La mousson en Inde est plus qu’une science dure et un événement météorologique. Elle touche à peu près tous les aspects de l’Inde : histoire, religion, culture, agriculture, politique, éducation, commerce et tout ce qui est humainement imaginable. Les signes révélateurs de la mousson sont très intéressants. Les délicieuses mangues d’été de Lucknow, au sud-est de New Delhi, ne sont plus aussi acidulées. Les grandes fourmis noires se massent sur la terre brûlée, frénétiques dans leur recherche de nourriture. Le ciel de fin d’après-midi devient jaune. Un insecte de type criquet essaime sur les luminaires, ce qui peut être particulièrement gênant à l’heure du dîner. Les lucioles sont sorties en hordes le soir. Les cieux de minuit tonnent d’averses de pré-mousson, accompagnées d’un orchestre de grenouilles coasseuses auxquelles l’Inde attribue un sixième sens pour détecter les pluies imminentes.
Pour la population indienne, forte d’un milliard d’habitants, la mousson est la période la plus importante de l’année. Le secteur agricole emploie plus de la moitié de la population totale de l’Inde, et pour les agriculteurs, l’arrivée de la mousson est comme la découverte d’une rivière après la traversée d’un désert. L’Inde reçoit environ 70 % de ses précipitations annuelles pendant la saison des moussons. Une bonne période de mousson est essentielle pour certaines cultures d’été clés telles que le riz, les légumineuses, les oléagineux et le soja, qui représentent 50 % de la production alimentaire totale de l’Inde. Une mousson retardée ou inférieure à la normale peut entraîner des problèmes d’approvisionnement, une accélération de l’inflation des denrées alimentaires, voire une situation de sécheresse affectant la vie de millions de personnes de la manière la plus défavorable. Un ancien rituel intéressant, mais bizarre, visant à apaiser le dieu de la pluie pour une bonne mousson est la cérémonie de mariage des grenouilles. Et attention, ces mariages sont tout à fait comme les autres mariages en Inde où le “marié” vient à la maison de la “mariée” avec ses “amis” et sa “famille” en dansant sur les airs de chansons populaires de Bollywood.

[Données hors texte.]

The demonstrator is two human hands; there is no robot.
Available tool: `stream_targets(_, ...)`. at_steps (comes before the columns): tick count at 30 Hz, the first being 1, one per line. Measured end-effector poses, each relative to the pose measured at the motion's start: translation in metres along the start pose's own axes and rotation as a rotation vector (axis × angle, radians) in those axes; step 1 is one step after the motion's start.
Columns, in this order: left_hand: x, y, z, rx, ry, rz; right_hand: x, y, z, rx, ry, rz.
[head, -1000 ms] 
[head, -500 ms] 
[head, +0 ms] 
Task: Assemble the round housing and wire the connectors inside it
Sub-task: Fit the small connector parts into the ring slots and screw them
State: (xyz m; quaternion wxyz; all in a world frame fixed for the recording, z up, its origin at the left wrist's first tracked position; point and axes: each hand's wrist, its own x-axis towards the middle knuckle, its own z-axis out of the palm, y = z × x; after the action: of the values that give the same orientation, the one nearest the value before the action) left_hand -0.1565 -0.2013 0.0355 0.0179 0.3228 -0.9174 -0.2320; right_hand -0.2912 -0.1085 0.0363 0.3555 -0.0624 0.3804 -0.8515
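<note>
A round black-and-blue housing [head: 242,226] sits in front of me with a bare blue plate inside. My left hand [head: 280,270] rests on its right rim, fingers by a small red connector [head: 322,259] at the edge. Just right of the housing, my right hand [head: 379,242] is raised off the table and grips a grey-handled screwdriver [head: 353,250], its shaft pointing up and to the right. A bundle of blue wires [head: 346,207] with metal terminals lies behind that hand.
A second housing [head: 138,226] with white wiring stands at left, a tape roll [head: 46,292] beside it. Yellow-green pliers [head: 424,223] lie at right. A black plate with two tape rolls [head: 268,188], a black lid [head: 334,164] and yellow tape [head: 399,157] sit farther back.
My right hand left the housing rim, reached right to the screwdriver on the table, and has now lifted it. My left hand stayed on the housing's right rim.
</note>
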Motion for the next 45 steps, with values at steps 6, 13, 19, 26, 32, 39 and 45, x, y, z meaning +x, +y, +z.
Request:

Mais la mousson est aussi un moment de perte et de désespoir. Pour les habitants de Majuli, la plus grande île fluviale d’eau douce d’Asie située dans l’Assam, les inondations annuelles pendant la mousson causent des dommages considérables aux vies et aux biens. Des dizaines de milliers de personnes se retrouvent sans abri. Mais aucun de ces problèmes n’enlève au romantisme de l’Inde avec la mousson, une association si ancienne que les gens ont trouvé des moyens de se soigner. Pendant la pleine lune de Kartik (novembre), les différentes scènes de Majuli célèbrent la vie et l’époque du dieu hindou Krishna lors de spectacles vivants qui durent trois jours. Le festival Raas a été lancé il y a environ 300 ans pour inciter les habitants de Majuli à oublier la douleur des pertes subies pendant la mousson et à refaire la fête.
La mousson est la source d’inspiration de la moitié de la littérature, de la poésie, de l’art et des mélodies de l’Inde. C’est une célébration de la force créatrice de Mère Nature. Dans les collines de Nilachal, près de Guwahati, dans le nord-est de l’Inde, les dévots célèbrent, au début de la mousson, la mensuration de Kamakhya, une ancienne déesse tantrique. La tribu Warli du Maharashtra réalise ses esquisses de pluie pointilliste. Autrefois, l’élite marchande de Varanasi organisait des enterrements de vie de garçon pendant la mousson près des chutes d’eau et des étangs. Les meilleures chanteuses du pays, trempées par la pluie, chantaient Raag Malhar (une ancienne mélodie classique inspirée par la mousson) accompagnées par le tonnerre et les éclairs. Ils étaient élégamment assis sur des balançoires en bois attachées à des manguiers, avec l’odeur enivrante des mangues mûres et de la terre humide qui imprégnait l’air. Et de la nourriture pendant la mousson ! Les aliments de base saisonniers et les spécialités régionales de toute l’Inde – des produits de la cueillette aux poissons et crevettes séchés – sont non seulement d’une variété époustouflante, mais aussi beaucoup plus délicieux que le masala chai et le pakora, le remède le plus célèbre de l’Inde pour les jours de pluie et son cadeau au monde.